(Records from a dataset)
====
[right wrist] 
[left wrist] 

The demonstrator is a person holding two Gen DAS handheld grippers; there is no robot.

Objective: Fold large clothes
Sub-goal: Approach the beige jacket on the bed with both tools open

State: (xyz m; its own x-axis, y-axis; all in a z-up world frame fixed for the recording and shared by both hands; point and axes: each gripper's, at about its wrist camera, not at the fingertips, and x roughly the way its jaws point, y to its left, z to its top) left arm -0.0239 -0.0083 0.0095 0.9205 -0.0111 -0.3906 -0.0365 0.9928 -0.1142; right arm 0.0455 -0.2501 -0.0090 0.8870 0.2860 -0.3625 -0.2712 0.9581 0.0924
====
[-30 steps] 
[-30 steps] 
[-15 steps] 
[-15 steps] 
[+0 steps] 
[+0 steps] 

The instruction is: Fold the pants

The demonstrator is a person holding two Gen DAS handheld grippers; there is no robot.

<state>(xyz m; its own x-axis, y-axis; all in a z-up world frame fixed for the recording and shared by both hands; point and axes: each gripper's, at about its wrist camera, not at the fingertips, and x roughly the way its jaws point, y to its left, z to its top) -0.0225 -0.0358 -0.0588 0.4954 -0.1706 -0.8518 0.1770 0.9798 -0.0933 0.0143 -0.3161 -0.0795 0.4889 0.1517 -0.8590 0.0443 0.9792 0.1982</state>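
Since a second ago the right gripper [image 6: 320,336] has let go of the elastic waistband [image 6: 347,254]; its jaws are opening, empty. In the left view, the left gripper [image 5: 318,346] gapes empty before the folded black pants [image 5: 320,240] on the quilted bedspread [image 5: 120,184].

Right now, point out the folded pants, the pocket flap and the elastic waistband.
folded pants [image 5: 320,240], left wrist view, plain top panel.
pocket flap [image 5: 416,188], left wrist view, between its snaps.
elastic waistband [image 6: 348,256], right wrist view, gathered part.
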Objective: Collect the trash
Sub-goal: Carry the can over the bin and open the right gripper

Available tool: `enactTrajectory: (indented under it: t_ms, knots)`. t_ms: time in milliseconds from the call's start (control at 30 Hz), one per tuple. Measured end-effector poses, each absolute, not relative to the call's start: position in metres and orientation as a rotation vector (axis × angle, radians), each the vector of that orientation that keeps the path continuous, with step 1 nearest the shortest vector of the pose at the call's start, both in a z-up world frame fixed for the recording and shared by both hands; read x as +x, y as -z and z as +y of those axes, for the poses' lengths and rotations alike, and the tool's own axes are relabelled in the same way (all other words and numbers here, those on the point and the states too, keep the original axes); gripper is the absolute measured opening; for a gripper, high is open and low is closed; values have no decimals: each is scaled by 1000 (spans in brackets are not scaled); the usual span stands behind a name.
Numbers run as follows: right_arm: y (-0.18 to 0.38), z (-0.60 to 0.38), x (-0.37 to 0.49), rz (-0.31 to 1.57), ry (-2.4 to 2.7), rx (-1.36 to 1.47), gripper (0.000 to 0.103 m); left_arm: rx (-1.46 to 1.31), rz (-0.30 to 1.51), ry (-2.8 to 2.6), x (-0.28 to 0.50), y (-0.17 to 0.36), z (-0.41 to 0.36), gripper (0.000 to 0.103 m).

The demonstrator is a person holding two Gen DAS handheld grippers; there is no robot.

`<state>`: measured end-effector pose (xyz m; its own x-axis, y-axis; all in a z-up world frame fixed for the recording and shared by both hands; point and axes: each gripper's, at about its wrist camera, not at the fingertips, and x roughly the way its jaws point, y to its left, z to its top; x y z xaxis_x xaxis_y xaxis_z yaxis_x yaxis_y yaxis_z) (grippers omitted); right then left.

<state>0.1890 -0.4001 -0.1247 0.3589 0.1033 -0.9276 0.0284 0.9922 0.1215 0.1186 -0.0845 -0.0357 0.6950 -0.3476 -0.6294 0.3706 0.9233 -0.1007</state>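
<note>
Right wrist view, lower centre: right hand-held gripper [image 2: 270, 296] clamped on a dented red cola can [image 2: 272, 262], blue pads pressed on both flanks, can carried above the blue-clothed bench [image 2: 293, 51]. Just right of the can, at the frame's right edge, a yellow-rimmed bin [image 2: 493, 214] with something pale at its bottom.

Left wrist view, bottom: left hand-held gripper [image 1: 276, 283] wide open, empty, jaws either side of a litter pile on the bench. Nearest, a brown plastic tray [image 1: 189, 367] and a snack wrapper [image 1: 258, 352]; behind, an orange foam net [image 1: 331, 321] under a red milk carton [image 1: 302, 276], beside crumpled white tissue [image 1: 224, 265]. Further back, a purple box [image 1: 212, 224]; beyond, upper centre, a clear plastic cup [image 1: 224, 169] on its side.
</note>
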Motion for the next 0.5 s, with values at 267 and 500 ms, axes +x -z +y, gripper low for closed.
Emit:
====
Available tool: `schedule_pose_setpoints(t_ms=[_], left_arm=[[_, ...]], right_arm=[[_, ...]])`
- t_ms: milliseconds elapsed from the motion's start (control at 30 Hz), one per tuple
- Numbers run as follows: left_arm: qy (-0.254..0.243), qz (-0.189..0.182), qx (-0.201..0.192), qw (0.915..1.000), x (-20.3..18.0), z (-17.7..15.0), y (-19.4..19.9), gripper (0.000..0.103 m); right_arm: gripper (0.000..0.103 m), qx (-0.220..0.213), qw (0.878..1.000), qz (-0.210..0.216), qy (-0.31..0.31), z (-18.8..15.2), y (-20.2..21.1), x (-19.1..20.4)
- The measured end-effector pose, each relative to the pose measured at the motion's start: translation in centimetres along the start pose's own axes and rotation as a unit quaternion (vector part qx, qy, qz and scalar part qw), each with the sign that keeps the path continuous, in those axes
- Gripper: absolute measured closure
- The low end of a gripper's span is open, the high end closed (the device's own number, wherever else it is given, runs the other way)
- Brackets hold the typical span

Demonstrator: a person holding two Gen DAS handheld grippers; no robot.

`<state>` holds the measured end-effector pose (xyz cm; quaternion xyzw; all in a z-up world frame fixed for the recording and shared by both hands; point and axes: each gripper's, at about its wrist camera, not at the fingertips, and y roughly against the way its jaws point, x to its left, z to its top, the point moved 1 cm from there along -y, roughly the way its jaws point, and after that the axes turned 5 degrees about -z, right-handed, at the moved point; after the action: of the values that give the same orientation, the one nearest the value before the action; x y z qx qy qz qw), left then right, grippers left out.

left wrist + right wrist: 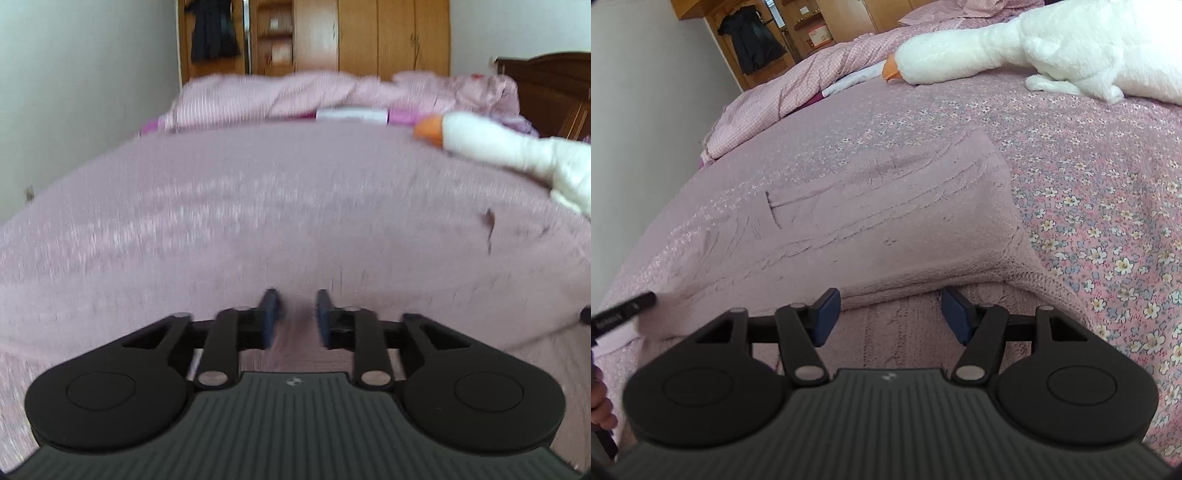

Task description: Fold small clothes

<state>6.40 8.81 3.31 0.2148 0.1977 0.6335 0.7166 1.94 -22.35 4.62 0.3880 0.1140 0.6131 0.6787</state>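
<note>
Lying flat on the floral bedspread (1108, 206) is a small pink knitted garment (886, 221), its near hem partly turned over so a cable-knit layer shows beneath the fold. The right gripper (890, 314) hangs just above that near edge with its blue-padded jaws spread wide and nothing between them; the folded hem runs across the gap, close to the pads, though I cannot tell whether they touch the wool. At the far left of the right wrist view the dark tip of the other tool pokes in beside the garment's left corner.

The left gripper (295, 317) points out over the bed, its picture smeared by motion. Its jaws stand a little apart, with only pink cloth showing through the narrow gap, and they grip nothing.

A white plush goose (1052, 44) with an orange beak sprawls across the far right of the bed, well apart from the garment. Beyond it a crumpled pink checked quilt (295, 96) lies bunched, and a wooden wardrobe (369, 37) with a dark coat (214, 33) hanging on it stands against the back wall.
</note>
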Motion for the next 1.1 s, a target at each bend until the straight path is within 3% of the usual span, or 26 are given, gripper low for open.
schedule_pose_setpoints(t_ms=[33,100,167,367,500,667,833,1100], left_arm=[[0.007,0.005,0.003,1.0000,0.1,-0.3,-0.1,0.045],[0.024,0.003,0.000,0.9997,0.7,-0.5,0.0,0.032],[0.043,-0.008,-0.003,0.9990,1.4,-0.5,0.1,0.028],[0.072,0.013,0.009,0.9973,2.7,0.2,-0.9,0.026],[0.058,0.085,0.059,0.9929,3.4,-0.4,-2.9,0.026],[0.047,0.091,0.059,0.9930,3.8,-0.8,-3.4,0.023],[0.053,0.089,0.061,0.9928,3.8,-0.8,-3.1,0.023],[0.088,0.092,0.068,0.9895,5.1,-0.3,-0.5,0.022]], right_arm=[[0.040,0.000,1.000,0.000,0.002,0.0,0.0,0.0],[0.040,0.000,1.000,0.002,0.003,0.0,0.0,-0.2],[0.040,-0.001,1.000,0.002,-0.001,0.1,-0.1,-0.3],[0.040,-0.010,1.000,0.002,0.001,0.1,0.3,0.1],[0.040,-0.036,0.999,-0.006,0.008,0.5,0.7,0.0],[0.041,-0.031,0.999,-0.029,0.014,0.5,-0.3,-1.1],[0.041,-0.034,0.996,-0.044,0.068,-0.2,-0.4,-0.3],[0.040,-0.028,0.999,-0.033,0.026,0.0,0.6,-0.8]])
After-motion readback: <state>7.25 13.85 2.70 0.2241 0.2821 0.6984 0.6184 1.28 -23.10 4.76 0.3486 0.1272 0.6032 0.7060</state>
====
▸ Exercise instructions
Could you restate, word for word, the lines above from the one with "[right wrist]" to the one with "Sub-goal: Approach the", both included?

▸ Answer for this exercise
[right wrist] 
[left wrist] 

The demonstrator is a person holding two Gen DAS handheld grippers; there is no robot.

Objective: Fold large clothes
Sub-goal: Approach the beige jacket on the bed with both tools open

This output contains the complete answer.